BEGIN

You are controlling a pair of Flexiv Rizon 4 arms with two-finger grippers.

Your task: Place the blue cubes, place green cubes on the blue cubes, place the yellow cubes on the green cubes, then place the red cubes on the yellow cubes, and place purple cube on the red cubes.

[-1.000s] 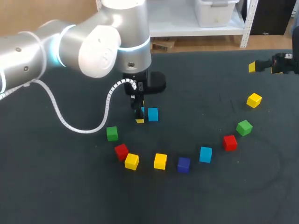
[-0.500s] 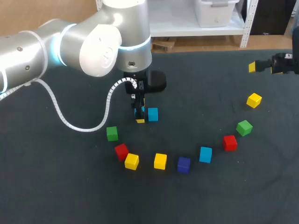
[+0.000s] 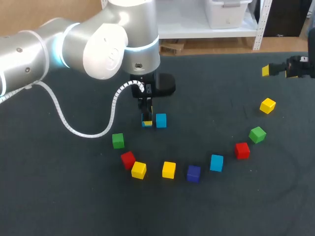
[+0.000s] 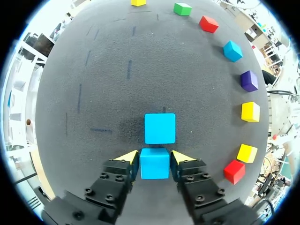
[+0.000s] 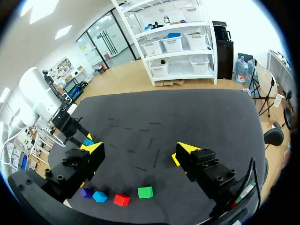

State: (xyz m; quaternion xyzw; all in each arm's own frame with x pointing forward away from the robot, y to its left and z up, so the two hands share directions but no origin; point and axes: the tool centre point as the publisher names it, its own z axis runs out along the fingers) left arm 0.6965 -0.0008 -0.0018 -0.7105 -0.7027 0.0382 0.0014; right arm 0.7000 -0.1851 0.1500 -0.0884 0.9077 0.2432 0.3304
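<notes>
Since half a second ago the left end effector [image 3: 146, 121] has come up a touch in the head view. The loose cubes on the counter [image 3: 74, 196] have not shifted.

Left fingers are clamped on the held blue cube [image 4: 154, 164], one yellow tip at each side. I cannot tell whether it is off the counter.

Landmark is the resting blue cube [image 4: 160, 128]. It sits just ahead of the held one, and I cannot tell whether the two touch.

Arc on my side of the landmark, running left to right:
- left green cube [image 3: 117, 140], nearest the landmark on its left
- left red cube [image 3: 128, 159], with the left yellow cube [image 3: 139, 170] just beside it
- middle yellow cube [image 3: 169, 169]
- purple cube [image 3: 193, 173]
- loose blue cube [image 3: 216, 162]
- right red cube [image 3: 241, 150]
- right green cube [image 3: 257, 133]
- far yellow cube [image 3: 267, 105], well right of the landmark

The right end effector [image 5: 139, 149] hangs well right of the landmark, beyond the far yellow cube, with its fingers apart.
</notes>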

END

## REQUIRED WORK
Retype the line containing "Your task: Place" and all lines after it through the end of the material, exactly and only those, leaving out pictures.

## ANSWER TO THE EXERCISE
Your task: Place the blue cubes, place green cubes on the blue cubes, place the yellow cubes on the green cubes, then place the red cubes on the yellow cubes, and place purple cube on the red cubes.

[-1.000s] 
[-0.500s] 
[+0.000s] 
[+0.000s] 
[+0.000s] 

State: (xyz m; quaternion xyzw; all in each arm's own frame with x pointing forward away from the robot, y to its left and z up, so the two hands share directions but no origin; point and axes: the tool centre point as the publisher names it, its own z axis runs out along the fingers) left arm 0.6965 -0.0008 -0.0018 -0.7105 -0.7027 0.0382 0.0014; right arm 0.7000 -0.1851 0.1500 -0.0884 0.9077 0.2432 0.3304
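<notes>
Since half a second ago the left end effector [image 3: 146, 121] has come up a touch in the head view. The loose cubes on the counter [image 3: 74, 196] have not shifted.

Left fingers are clamped on the held blue cube [image 4: 154, 164], one yellow tip at each side. I cannot tell whether it is off the counter.

Landmark is the resting blue cube [image 4: 160, 128]. It sits just ahead of the held one, and I cannot tell whether the two touch.

Arc on my side of the landmark, running left to right:
- left green cube [image 3: 117, 140], nearest the landmark on its left
- left red cube [image 3: 128, 159], with the left yellow cube [image 3: 139, 170] just beside it
- middle yellow cube [image 3: 169, 169]
- purple cube [image 3: 193, 173]
- loose blue cube [image 3: 216, 162]
- right red cube [image 3: 241, 150]
- right green cube [image 3: 257, 133]
- far yellow cube [image 3: 267, 105], well right of the landmark

The right end effector [image 5: 139, 149] hangs well right of the landmark, beyond the far yellow cube, with its fingers apart.
</notes>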

That completes the output for this exercise.